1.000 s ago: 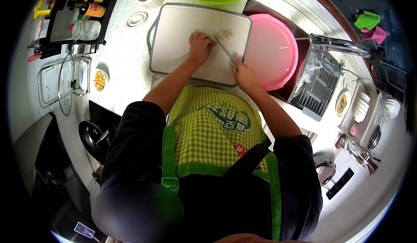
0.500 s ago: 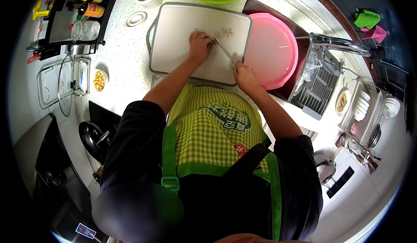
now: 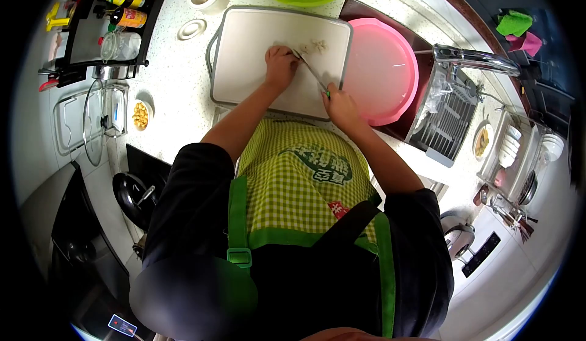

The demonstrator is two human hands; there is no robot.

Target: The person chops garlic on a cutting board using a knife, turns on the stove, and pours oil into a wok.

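Gripping knife (image 3: 314, 75) w/ R fingers (image 3: 331, 90), bunching L fingers (image 3: 280, 52) by its tip over board (image 3: 244, 66) (can't tell if holding any), w/ pale bits (image 3: 318, 46) just R of latter, prob. cut, uncut amt unclear.

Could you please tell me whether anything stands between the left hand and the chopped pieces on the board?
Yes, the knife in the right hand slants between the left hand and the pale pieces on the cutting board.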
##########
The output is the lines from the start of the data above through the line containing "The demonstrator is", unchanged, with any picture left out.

1.000 s ago: 
0.500 s ago: 
now: 

The demonstrator is two human hands; there is no robot.

The answer is complete, and the exercise is done.